ATM: Express ways you compromised your ideas in using your Phlegmatic style.

JJ: Compromising is used every day and every hour on a movie. You do not cry about it, but you deal with it. It is the creativity that compromising forces you to have to get the better solution. For example, the hotel scene. The bad guys arrive at the hotel with guns and are trying to shoot. They are trying to kidnap Celina Jade character. This was two days of a shoot. This would have taken any other bigger movie a week to shoot. This is moving parts, explosives, and special effects. We had a week left of shooting and it decided to rain. When you are talking about rain in Bangkok, you are talking about a sheet of water. It is a tropical rain storm like something out of the Bible.

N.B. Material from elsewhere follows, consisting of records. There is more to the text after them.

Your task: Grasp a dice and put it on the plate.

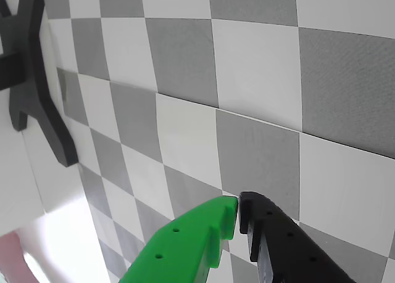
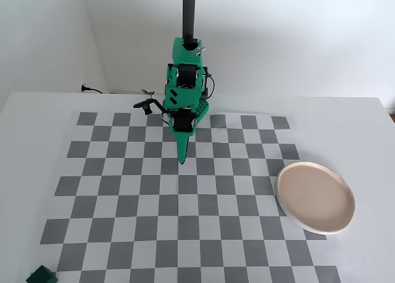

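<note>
Gripper: green and black fingers nearly touching, holding nothing, over the checkered mat.
Dice: small dark green cube lay well apart, at fixed view's lower-left corner.
Plate: round pinkish-beige plate at right, bare.

In the fixed view the dice sits at the bottom edge, its lower part cut off. The arm's dark upper link runs out of the top edge. In the wrist view a black cross-shaped piece is clipped by the left and top edges, and a pinkish patch in the bottom-left corner is too blurred to identify.

Plate smooth, satin; end effector matt plastic; checkerboard matt.
</note>
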Controlling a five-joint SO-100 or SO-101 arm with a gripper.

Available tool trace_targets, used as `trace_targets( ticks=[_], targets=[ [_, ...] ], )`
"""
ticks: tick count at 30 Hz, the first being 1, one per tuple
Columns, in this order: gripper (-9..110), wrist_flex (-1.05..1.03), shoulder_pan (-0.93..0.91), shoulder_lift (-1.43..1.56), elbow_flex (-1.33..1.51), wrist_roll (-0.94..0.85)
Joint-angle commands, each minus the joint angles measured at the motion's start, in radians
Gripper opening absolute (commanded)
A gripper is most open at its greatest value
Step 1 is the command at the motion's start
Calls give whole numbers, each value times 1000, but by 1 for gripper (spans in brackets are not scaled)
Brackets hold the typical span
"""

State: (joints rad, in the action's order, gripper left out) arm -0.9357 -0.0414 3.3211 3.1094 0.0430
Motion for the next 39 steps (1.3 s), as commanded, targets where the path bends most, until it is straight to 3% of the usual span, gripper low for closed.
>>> trace_targets(
  ticks=[1, 8, 13, 16, 28, 39],
  targets=[
    [-4, 2, -2, 15, -15, 2],
    [-4, 2, -2, 15, -15, 0],
    [5, -3, 23, 15, -15, -15],
    [-4, -3, 15, 15, -15, -5],
    [-4, 123, 18, 15, -35, 61],
    [-4, 72, 43, 15, -163, 32]
  ],
)
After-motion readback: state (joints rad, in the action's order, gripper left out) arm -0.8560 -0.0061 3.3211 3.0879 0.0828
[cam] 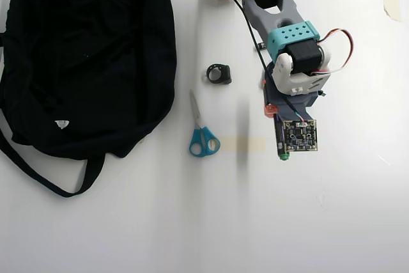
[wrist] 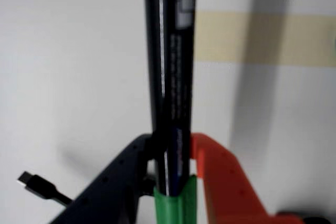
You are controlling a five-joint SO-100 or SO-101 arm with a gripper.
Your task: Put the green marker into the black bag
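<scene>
The gripper (wrist: 176,169) is closed on the marker (wrist: 170,77): in the wrist view a dark matte finger on the left and an orange plastic finger on the right press against the slim black barrel just above its green end. The barrel is smooth and glossy, with a white highlight and pale printing along it, and its long axis runs straight up the wrist view, away from the gripper. In the overhead view the marker (cam: 282,142) is mostly hidden under the arm and its small circuit board; only a short dark length with a green tip shows, pointing toward the bottom of that view, lifted off the white tabletop (cam: 192,222).

A strip of tan tape (cam: 243,144) lies flat to the left, then blue-handled scissors (cam: 201,133) with blades pointing up the view, and a coiled black cable (cam: 219,73). Well apart, at far left, sprawls the bag (cam: 83,55), soft black fabric with a looping strap and a small white label.
</scene>
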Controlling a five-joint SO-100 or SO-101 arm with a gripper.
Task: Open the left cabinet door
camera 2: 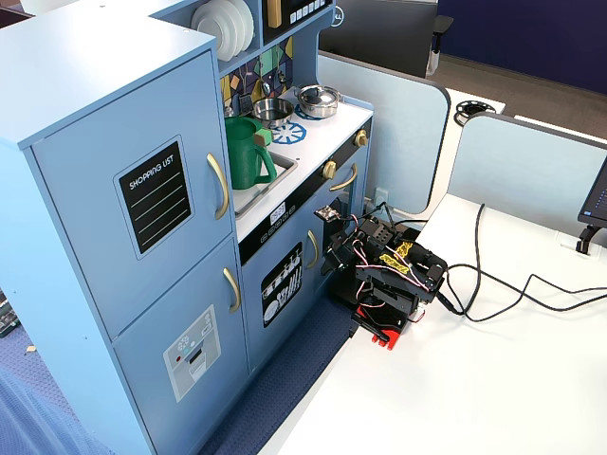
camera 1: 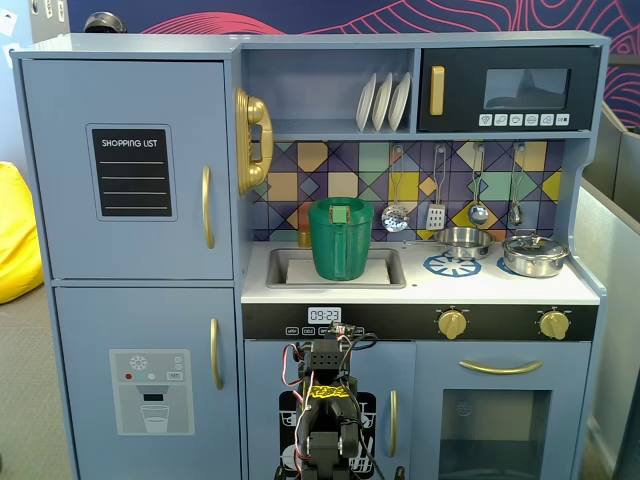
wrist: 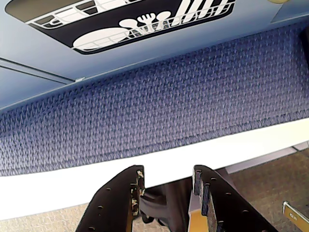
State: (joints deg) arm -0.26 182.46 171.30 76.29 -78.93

At one point, I said, “Just keep filming in the rain. I will step out.” The whole crew stepped out with me. I looked around and they were soaked to their skins straight away. I said to myself, “I cannot do this to these people. Get back into the rain.” They stepped back under the cover. We waited and shot it in three hours. It was not possible to wait for another way. My compromise is that a two-day shoot had to be compromised in three hours. We did it efficiently. This is compromise and upsetting to deal with. It is the nature of filmmaking.

ATM: How does your international lens make you view life and the world differently?

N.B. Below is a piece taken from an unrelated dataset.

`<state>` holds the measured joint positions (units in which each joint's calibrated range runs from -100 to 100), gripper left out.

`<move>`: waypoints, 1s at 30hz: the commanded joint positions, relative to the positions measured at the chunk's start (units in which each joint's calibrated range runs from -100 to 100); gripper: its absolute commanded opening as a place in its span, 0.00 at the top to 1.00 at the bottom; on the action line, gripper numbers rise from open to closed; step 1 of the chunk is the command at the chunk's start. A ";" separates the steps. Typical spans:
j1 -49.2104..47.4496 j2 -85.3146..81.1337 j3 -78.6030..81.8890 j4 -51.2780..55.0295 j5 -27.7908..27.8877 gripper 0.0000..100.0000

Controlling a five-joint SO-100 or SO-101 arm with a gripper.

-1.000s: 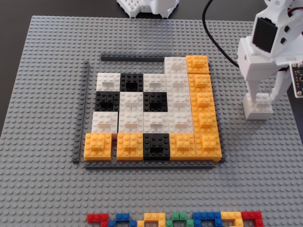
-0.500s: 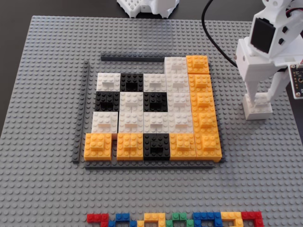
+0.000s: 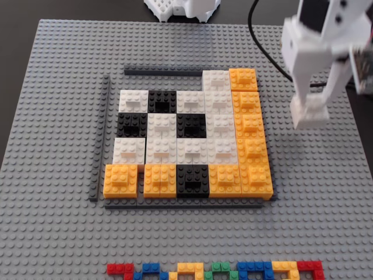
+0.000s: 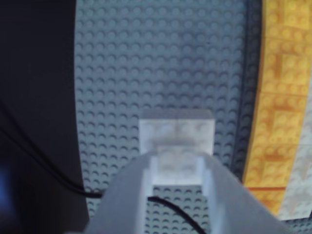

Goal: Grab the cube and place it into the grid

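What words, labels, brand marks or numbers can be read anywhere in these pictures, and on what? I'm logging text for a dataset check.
None can be read.
The large grey studded baseplate, the square mosaic of white, black and orange blocks, the white block in the white two-finger gripper and the row of small multicoloured bricks bear no legible text.
Any stud embossing is too small or blurred.

white cube (image 3: 312,111), white/blk/orange grid (image 3: 189,140), grey baseplate (image 3: 58,87)

Large grey studded baseplate (image 3: 326,192) — covers most of the fixed view, evenly lit. Dark tabletop (image 3: 17,11) beyond its far edge and sides. Black cable (image 3: 262,49) — trailing across the baseplate's far right corner.
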<state>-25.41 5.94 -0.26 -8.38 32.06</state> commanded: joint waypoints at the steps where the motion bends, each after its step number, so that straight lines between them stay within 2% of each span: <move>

JJ: I do not think I am terribly different differently than anyone else. Other then, I was born in England and spent a greater part of my life in America. I spent the first 18 years in England. The other 29 years being in the U.S. I travel extensively. I have an American wife and children. I see myself as an island. I do not feel English when I go back there. I have never felt 100% American. I do like America. I associate myself with it more than any other nationality. I tell my children, “to judge everyone on how they treat you. Nothing else and no preconceptions. Do not based on religion, grace, ethnicity, or the country they are from. Be ready to base incredible kindness and beauty from places where you least expect it. Be ready to face absolute facets for people you think and would find it. It is more so how good people are that will surprise you. It is how good the human heart is, it will knock you on your bottom.”

 Occasionally, you run into a bad soul, but they are the minority. I have traveled over a lot of water. I was in East Slovakia months before this country fell into the most horrendous war. They came up with a term to describe what happened. They called it ethnic cleansing. People forget that it was when the Slovakia conflict started which is when this term was created. It was terrifying. My grandmother and grandfather were an example of this. One was a protestant and the other a Catholic. My grandmother’s Catholic parents did not talk to her for 30 years because she married a Protestant. As you travel the world, you have to have an open mind. There is a beauty out there and you must be open to accept the opposite of beauty.

ATM: What values from the Bible do you use in your life?

JJ: The Bible is an interesting one. I was brought up loosely. My grandparents were disowned because of their religion. I used to be a stuntman, well I still am. With any job where you put yourself in danger, it causes you to look at luck and safety. You develop a unique relationship with the man upstairs. It is personal and mine and I do not try to impress it on anyone. It comes from respect and respect from others. It is living in the way you would like to be treated by other people. The important thing is to not judge. Also, in dealing with cultures who were almost prehistoric in the way they lived with no electronics. You discovered the most incredible modern love with these people. Is really anything coming from the technology that people are showing and relying on? Human reaction and beauty do not require any of this. It requires your spirit.